:: What is expected ::
Would you set down the whole listing again exactly as it appears?

:: Data segment ::
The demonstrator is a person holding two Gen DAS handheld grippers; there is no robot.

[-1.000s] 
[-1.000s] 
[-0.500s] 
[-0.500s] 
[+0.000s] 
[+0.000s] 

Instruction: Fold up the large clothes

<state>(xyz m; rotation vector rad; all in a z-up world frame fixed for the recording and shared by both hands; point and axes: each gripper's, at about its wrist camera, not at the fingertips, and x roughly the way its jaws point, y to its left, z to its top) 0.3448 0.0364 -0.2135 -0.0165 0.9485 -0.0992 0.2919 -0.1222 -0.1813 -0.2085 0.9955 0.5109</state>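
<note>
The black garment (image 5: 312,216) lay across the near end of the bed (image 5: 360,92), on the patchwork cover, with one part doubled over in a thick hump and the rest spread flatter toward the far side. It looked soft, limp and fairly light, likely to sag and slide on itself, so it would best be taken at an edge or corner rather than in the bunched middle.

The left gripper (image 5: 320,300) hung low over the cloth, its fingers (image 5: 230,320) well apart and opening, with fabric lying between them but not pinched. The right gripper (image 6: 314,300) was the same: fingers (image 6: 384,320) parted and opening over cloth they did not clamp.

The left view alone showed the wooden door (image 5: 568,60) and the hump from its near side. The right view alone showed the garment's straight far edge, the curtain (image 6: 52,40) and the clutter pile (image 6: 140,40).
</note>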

:: Reply ::
The demonstrator is a person holding two Gen DAS handheld grippers; there is no robot.

[-1.000s] 
[-1.000s] 
[-0.500s] 
[-0.500s] 
[+0.000s] 
[+0.000s] 

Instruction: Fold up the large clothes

<state>(xyz m; rotation vector rad; all in a z-up world frame fixed for the recording and shared by both hands; point and axes: each gripper's, at about its wrist camera, not at the fingertips, and x roughly the way its jaws point, y to its left, z to its top) 0.3448 0.0364 -0.2135 -0.0165 0.9485 -0.0992 0.2919 -0.1222 -0.1813 -0.2085 0.9955 0.5109</state>
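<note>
The black garment (image 5: 312,216) lay across the near end of the bed (image 5: 360,92), on the patchwork cover, with one part doubled over in a thick hump and the rest spread flatter toward the far side. It looked soft, limp and fairly light, likely to sag and slide on itself, so it would best be taken at an edge or corner rather than in the bunched middle.

The left gripper (image 5: 320,300) hung low over the cloth, its fingers (image 5: 230,320) well apart and opening, with fabric lying between them but not pinched. The right gripper (image 6: 314,300) was the same: fingers (image 6: 384,320) parted and opening over cloth they did not clamp.

The left view alone showed the wooden door (image 5: 568,60) and the hump from its near side. The right view alone showed the garment's straight far edge, the curtain (image 6: 52,40) and the clutter pile (image 6: 140,40).
</note>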

No further output is required.